→ **EXERCISE REQUIREMENTS**
Set down the whole listing that follows, precisely as written.

→ **INFORMATION SHOWN**
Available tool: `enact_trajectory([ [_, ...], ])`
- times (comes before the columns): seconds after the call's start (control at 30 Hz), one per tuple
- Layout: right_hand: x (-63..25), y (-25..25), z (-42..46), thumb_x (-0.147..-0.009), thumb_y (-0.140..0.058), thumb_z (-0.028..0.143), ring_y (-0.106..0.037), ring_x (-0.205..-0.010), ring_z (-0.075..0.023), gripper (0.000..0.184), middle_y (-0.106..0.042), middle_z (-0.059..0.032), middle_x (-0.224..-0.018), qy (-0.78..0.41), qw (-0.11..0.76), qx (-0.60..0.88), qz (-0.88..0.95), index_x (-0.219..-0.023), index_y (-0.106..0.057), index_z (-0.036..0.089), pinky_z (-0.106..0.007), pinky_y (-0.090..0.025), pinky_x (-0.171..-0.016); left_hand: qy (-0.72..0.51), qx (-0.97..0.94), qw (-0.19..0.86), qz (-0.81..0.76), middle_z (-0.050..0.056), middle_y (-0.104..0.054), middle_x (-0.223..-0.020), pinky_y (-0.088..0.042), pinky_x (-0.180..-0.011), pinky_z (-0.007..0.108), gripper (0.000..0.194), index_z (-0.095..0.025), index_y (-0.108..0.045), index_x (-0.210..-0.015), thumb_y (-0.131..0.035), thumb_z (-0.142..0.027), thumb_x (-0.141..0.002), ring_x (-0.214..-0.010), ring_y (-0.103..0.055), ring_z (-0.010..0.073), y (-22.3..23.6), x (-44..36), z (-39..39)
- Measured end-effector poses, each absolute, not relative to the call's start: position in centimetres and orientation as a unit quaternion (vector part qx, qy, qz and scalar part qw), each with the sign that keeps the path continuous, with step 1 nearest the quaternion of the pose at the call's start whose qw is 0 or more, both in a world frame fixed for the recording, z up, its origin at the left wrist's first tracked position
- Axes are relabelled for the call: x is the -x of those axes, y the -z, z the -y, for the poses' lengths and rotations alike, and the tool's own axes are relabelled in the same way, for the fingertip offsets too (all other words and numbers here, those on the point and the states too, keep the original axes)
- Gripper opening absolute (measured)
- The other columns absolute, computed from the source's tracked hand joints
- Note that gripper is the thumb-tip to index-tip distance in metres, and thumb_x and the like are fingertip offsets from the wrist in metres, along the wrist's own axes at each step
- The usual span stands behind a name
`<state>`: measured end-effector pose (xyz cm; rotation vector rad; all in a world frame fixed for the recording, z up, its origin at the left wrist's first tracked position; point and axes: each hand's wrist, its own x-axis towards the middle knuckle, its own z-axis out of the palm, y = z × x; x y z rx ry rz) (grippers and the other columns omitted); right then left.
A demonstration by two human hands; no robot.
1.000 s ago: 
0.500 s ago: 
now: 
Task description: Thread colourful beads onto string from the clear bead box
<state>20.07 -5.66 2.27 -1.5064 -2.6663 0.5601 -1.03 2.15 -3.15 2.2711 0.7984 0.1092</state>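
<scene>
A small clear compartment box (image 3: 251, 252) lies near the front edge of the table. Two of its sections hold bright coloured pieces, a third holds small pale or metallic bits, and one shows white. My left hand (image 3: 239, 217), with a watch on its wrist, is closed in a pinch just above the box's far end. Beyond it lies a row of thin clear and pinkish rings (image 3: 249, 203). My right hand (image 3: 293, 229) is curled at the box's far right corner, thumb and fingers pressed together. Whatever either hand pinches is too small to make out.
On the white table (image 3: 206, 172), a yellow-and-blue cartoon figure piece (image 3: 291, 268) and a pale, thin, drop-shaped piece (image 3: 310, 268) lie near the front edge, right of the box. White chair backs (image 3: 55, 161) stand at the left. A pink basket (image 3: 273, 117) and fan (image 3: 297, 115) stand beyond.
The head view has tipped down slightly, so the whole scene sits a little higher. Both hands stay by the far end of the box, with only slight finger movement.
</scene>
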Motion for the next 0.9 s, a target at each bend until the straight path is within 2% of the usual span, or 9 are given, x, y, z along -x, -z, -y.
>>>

→ **RESPONSE BOX**
Available tool: `enact_trajectory([ [_, ...], ])`
- times (comes before the columns): seconds after the call's start (control at 30 Hz), one per tuple
- Layout: right_hand: x (-63..25), y (-25..25), z (-42..46), thumb_x (-0.147..-0.009), thumb_y (-0.140..0.058), thumb_z (-0.028..0.143), ring_y (-0.106..0.037), ring_x (-0.205..-0.010), ring_z (-0.075..0.023), gripper (0.000..0.184), middle_y (-0.106..0.042), middle_z (-0.059..0.032), middle_x (-0.224..-0.018), qy (-0.78..0.41), qw (-0.11..0.76), qx (-0.60..0.88), qz (-0.88..0.95), index_x (-0.219..-0.023), index_y (-0.106..0.057), index_z (-0.036..0.089), pinky_z (-0.106..0.007), pinky_y (-0.090..0.025), pinky_x (-0.171..-0.016); left_hand: qy (-0.72..0.51), qx (-0.97..0.94), qw (-0.19..0.86), qz (-0.81..0.76), middle_z (-0.050..0.056), middle_y (-0.104..0.054), middle_x (-0.223..-0.020), pinky_y (-0.088..0.042), pinky_x (-0.180..-0.011), pinky_z (-0.007..0.108), gripper (0.000..0.194), index_z (-0.095..0.025), index_y (-0.108..0.045), index_x (-0.210..-0.015), thumb_y (-0.131..0.035), thumb_z (-0.142..0.027), thumb_x (-0.141..0.002), ring_x (-0.214..-0.010), ring_y (-0.103..0.055), ring_z (-0.010..0.073), y (-22.3..23.6), x (-44..36), z (-39..39)
- Measured end-effector poses, each absolute, not relative to the call's start: position in centimetres and orientation as a unit quaternion (vector part qx, qy, qz and scalar part qw), each with the sign that keeps the path continuous, with step 1 nearest the quaternion of the pose at the call's start whose qw is 0 or more, both in a world frame fixed for the recording, z up, its origin at the left wrist's first tracked position
- Axes are relabelled for the call: x is the -x of those axes, y the -z, z the -y, for the poses' lengths and rotations alike, and the tool's own axes are relabelled in the same way, for the fingertip offsets too (all other words and numbers here, those on the point and the states too, keep the original axes)
- Gripper opening absolute (measured)
- The other columns absolute, computed from the source's tracked hand joints
- Note that gripper is the thumb-tip to index-tip distance in metres, and thumb_x and the like are fingertip offsets from the wrist in metres, along the wrist's own axes at each step
- The usual span stands behind a name
`<state>`: measured end-effector pose (xyz cm; rotation vector rad; all in a world frame fixed for the recording, z up, its origin at the left wrist's first tracked position; point and axes: each hand's wrist, its own x-axis towards the middle knuckle, its own z-axis out of the palm, y = z × x; x y z rx ry rz) (grippers and the other columns omitted); right then left.
A demonstration by two human hands; no robot.
1.000 s ago: 
0.500 s ago: 
now: 
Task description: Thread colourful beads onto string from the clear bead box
<state>20.07 -5.66 2.27 -1.5064 -2.6663 0.5601 -1.03 2.15 -3.15 2.2711 0.7984 0.1092</state>
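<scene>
A small clear compartment box (image 3: 251, 252) lies near the front edge of the table. Two of its sections hold bright coloured pieces, a third holds small pale or metallic bits, and one shows white. My left hand (image 3: 239, 217), with a watch on its wrist, is closed in a pinch just above the box's far end. Beyond it lies a row of thin clear and pinkish rings (image 3: 249, 203). My right hand (image 3: 293, 229) is curled at the box's far right corner, thumb and fingers pressed together. Whatever either hand pinches is too small to make out.
On the white table (image 3: 206, 172), a yellow-and-blue cartoon figure piece (image 3: 291, 268) and a pale, thin, drop-shaped piece (image 3: 310, 268) lie near the front edge, right of the box. White chair backs (image 3: 55, 161) stand at the left. A pink basket (image 3: 273, 117) and fan (image 3: 297, 115) stand beyond.
The head view has tipped down slightly, so the whole scene sits a little higher. Both hands stay by the far end of the box, with only slight finger movement.
</scene>
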Motion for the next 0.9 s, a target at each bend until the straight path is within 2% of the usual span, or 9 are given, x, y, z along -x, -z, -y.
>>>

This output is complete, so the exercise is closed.